Я не специально выбрала это место, но оно и вправду оказалось более чем кстати…
Не знаю, было ли это связано с обстановкой, с тем, что покойники, убивая время, со скуки решили немножко мне подсобить, но я до сих пор в шоке от того, насколько легко и быстро я выучила тогда наизусть весь свой текст.
Поскольку я бережно сохранила старую книжку, мне иногда случалось, просто удовольствия ради, перечитывать нашу с Франком сцену, так вот, всякий раз мне хотелось саму себя ущипнуть, дабы убедиться, что это не сон. И как только мы все это выучили? И как только мне это удалось? Я ведь даже с таблицей умножения до сих пор не справилась и всегда терялась, если нам задавали выучить больше пяти строк.
Я не знаю… Думаю, я сделала все это ради того, чтобы быть достойной Франка Мюллера… Чтобы он не разочаровался во мне… В качестве благодарности – ведь он так по-доброму говорил со мной в первый день…
Глупо, да?
И потом… не знаю, как бы все это объяснить умными словами, но мне казалось тогда, что суть не в том, чтобы взять реванш у мира и всех этих людей, которые в действительности уже давно мне были безразличны, а в чем-то значительно более важном…
Ведь мне не надо было ничего доказывать.
Никому.
Мне только хотелось сделать приятное Франку и вырваться из своего ада.
В ту пору я была слишком мала, чтобы все это осознать, а сейчас мне явно не хватает словарного запаса, чтобы выразить свою мысль, но, когда я, скрючившись в три погибели, зубрила в своем склепе слова этой девицы, которая все докапывалась и докапывалась до истины, пытаясь найти ответ на безумные вопросы, терзавшие ее мозг, меня не покидало ощущение, что все это я делаю не просто так. Да, я влезаю в шкуру этой героини, жадно ищущей себя, чтобы по ходу позаимствовать у нее упертости и последовать ее примеру.
Должно быть, я думала про себя, хотя и не знала этого наверняка, что если я справлюсь со всеми своими репликами и тем самым позволю Франку Мюллеру исполнить его роль в наилучших условиях, то тогда, тогда я буду уже не одной из Сморчков.
Я стану… просто сама собой. Целиком и полностью. Родом отсюда, из этого заброшенного склепа. Из этой крохотной моей часовни…
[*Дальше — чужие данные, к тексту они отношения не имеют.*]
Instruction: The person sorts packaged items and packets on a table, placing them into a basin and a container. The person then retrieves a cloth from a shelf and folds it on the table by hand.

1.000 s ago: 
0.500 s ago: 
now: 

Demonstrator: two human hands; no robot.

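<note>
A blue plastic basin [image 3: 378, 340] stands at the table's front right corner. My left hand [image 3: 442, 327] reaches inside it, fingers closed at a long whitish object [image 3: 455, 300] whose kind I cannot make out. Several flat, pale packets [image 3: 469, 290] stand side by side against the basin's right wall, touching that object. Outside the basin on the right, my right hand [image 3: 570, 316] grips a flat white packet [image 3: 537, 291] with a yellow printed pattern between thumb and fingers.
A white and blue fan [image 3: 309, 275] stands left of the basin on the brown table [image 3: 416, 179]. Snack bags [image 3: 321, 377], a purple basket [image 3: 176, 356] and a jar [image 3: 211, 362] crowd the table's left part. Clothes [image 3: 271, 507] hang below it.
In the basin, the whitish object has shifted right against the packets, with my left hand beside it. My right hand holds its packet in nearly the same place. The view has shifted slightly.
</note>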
Так вот, я сидела там, посреди осколков гипса, внимая бредням этой вздорной буржуйки, которая никогда в своей жизни ни в чем не нуждалась и хотела получить все сразу, весь прикуп, даже не начиная игры, которая предпочла бы и вовсе не играть, предпочла бы вовсе ничего не прожить, лишь бы не жить, как все, и всё, что мне оставалось делать, это как можно ближе к ней подобраться, чтобы понять ее потребность в большем, нежели она сама.
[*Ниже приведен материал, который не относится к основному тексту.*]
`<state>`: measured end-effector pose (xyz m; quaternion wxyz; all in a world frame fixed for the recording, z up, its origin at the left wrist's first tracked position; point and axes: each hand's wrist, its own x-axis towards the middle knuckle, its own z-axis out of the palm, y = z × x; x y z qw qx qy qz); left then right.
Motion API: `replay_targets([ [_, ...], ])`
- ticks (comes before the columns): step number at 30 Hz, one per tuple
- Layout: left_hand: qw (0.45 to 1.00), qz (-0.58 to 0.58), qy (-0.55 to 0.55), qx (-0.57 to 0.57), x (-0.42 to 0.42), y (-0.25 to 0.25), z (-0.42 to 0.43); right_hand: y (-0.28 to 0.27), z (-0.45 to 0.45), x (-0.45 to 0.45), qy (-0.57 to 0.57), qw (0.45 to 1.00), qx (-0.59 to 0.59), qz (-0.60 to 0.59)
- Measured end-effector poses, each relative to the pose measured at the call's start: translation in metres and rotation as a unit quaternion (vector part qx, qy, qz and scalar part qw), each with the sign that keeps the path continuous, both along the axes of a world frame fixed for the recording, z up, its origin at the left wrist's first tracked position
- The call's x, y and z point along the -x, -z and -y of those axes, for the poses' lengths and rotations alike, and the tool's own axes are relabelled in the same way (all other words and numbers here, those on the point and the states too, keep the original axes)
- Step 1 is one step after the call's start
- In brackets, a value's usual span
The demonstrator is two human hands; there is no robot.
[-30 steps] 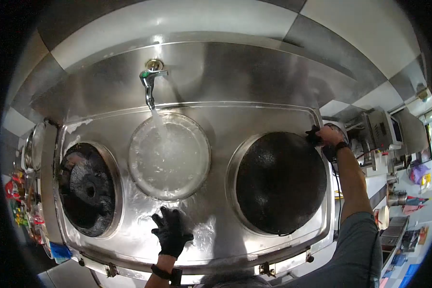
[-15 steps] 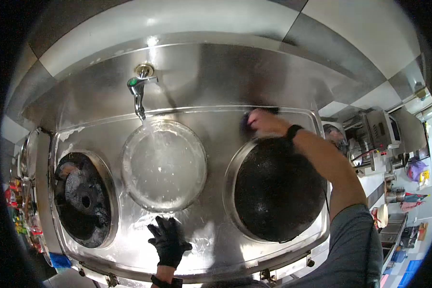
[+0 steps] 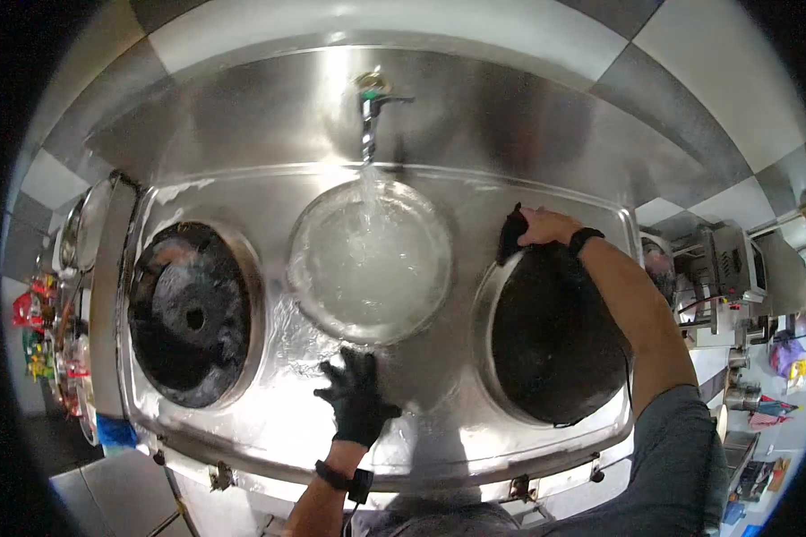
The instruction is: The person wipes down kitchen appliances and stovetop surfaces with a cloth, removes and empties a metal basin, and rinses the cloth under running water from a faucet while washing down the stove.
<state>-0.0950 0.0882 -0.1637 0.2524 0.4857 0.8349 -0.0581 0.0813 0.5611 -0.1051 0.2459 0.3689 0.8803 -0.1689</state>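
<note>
My left hand, in a black glove, lies with fingers spread on the wet steel top, just below the round water-filled basin. Water runs from the tap into that basin. My right hand is bare and grips a dark cloth at the upper left edge of the black round wok. The cloth touches the steel near the wok's rim.
A blackened burner sits at the left of the steel top. Far left are items in red and green packaging. At the right stand a microwave-like appliance and metal pots.
My right hand swept the cloth left from the wok's right side to behind it, then came back slightly toward the wok. My left hand stays spread. The view has shifted.
</note>
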Motion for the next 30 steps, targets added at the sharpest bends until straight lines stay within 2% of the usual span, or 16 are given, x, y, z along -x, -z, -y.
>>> replay_targets([
  [2, 0.999, 0.005, 0.01, -0.03, 0.004, 0.006, 0.004, 0.016, 0.042, 0.043, 0.067, 0.988, -0.009, 0.142],
  [3, 0.999, 0.007, 0.005, -0.032, 0.007, 0.005, 0.0, 0.013, 0.068, 0.056, -0.006, 0.985, -0.014, 0.173],
  [5, 0.999, 0.015, 0.019, -0.028, 0.014, -0.008, -0.006, 0.037, 0.119, 0.055, -0.068, 0.988, -0.079, 0.115],
  [8, 0.997, 0.008, 0.033, -0.066, 0.02, 0.009, 0.008, 0.036, 0.231, 0.071, -0.191, 0.963, -0.117, 0.147],
  [12, 0.984, -0.011, 0.109, -0.142, 0.044, 0.026, 0.038, 0.071, 0.376, 0.066, -0.115, 0.98, -0.161, -0.036],
  [14, 0.987, 0.002, 0.075, -0.142, 0.056, 0.021, 0.054, 0.063, 0.415, 0.095, -0.088, 0.986, -0.128, -0.067],
  [16, 0.989, 0.02, 0.055, -0.133, 0.079, 0.011, 0.076, 0.036, 0.441, 0.117, -0.035, 0.985, 0.11, -0.129],
  [17, 0.991, 0.041, 0.031, -0.121, 0.094, 0.008, 0.089, 0.036, 0.444, 0.122, -0.036, 0.984, 0.109, -0.134],
  [19, 0.99, -0.012, 0.064, -0.123, 0.123, 0.042, 0.125, 0.034, 0.428, 0.126, 0.005, 0.938, 0.085, -0.337],
  [21, 0.993, -0.003, 0.071, -0.095, 0.136, 0.033, 0.141, 0.028, 0.391, 0.121, 0.116, 0.931, 0.03, -0.343],
  [22, 0.994, 0.002, 0.075, -0.081, 0.142, 0.028, 0.149, 0.004, 0.374, 0.119, 0.106, 0.942, -0.052, -0.313],
  [24, 0.984, -0.031, 0.11, -0.134, 0.148, 0.073, 0.164, -0.012, 0.347, 0.113, 0.088, 0.944, -0.137, -0.287],
  [26, 0.978, -0.075, 0.124, -0.15, 0.146, 0.104, 0.174, 0.011, 0.314, 0.105, -0.02, 0.947, -0.293, -0.131],
  [27, 0.973, -0.092, 0.147, -0.15, 0.147, 0.11, 0.178, 0.002, 0.308, 0.1, -0.019, 0.946, -0.294, -0.133],
  [29, 0.955, -0.142, 0.193, -0.174, 0.153, 0.099, 0.174, -0.022, 0.282, 0.096, -0.104, 0.965, -0.184, -0.153],
  [30, 0.955, -0.143, 0.193, -0.171, 0.151, 0.092, 0.176, -0.019, 0.255, 0.089, -0.06, 0.973, -0.192, -0.116],
])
Потому что даже если я и не разделяла ее навязчивых идей, я восхищалась ею…
Я знала, что она ошибается. Знала, что сестры-монашки хорошенько промыли ей мозг и что ее саму это тоже устраивало, потому что ей было страшно сделать шаг в пустоту. Знала, что она никогда не справится со своей гордыней и всю жизнь будет страдать из-за своей одержимости этой идиотской чистотой. Знала, что если бы она когда-нибудь хоть на пару минут заглянула в Сморчки, то сразу бы успокоилась и совсем иначе взглянула бы на свою жизнь – вела бы себя поскромнее, ну а пока именно это делало ее наилучшей пособницей моего побега.
Она настолько уперта и несгибаема, что никогда не отступится, так что если я, со своей стороны, не подведу, то у нас все получится.